Overall, if you’re looking for a reliable energy source that needs fewer than 120 PSI, choose a pneumatic system.

Cons of Pneumatics

For the many advantages, there are a few downsides to using pneumatics.

The first disadvantage is that a pneumatic system will not be able to supply the high pressure needed to power large machinery. Therefore, it’s unsuitable for heavy loads or large projects because pneumatic systems can’t handle them.

Other cons include:

  • Limited PSI capabilities
  • Sensitive to temperature change
  • Prone to air leaks if not secure (this can cause energy loss)
  • Hoses can corrode (if they’re not made of stainless steel) if they’re exposed to the outside conditions

Cost of a Pneumatic System

Because pneumatic systems are generally tiny in comparison to hydraulic systems, they are much less costly.

An average pneumatic system costs around $1,500.

For that small cost, you’ll be able to power your garage equipment and small machinery easily!

The Main Differences Between Hydraulics and Pneumatics

When you compare hydraulic vs. pneumatic, you’ll notice a few key differences between how they operate and what they’re capable of.

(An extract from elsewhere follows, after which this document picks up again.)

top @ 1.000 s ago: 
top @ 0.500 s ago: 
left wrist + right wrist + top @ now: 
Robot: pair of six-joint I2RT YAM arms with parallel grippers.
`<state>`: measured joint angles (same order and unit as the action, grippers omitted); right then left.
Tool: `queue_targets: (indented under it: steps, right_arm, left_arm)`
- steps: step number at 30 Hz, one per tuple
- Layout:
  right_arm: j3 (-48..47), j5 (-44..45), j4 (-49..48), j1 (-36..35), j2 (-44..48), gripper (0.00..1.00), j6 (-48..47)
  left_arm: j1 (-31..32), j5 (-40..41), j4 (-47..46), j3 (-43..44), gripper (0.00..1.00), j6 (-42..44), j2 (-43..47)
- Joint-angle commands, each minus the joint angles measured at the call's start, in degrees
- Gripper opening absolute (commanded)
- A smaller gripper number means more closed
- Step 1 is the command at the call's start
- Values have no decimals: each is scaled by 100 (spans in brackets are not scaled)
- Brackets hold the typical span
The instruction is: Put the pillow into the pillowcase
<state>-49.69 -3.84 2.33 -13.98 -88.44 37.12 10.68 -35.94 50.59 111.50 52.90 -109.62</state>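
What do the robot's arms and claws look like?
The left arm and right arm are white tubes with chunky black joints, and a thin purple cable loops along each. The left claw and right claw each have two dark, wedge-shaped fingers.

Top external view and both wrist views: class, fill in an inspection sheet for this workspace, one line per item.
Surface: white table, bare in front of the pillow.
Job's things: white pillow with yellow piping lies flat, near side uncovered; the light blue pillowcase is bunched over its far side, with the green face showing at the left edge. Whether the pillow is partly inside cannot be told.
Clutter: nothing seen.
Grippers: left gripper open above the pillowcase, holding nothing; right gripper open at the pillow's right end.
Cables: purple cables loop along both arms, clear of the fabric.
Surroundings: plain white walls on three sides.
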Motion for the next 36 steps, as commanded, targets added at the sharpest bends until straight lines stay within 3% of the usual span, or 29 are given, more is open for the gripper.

The main difference is that pneumatics use compressed air and gas for force, while hydraulics use relatively incompressible liquid. Hydraulic systems are much more substantial and have a capability of over 5,000 PSI, perfect for industrial settings. 

Pneumatic systems are used for smaller tools that require 100 PSI or less, ideal for sterile environments.

In Conclusion

When considering hydraulic vs. pneumatic, it’s essential to consider the applications and advantages of each.

If you’re looking at larger tasks, like construction projects that require heavy-duty tools and equipment, then a hydraulic system may be the best option. Hydraulic systems are more expensive than pneumatics, but they can generate around 6500 PSI of pressure and cost $10,000. 

For smaller jobs with less demand on power generation capabilities (like saws or drills in home workshops), a pneumatic system might work better. Pneumatics are cheaper and produce less PSI.

So, which one is right for your job?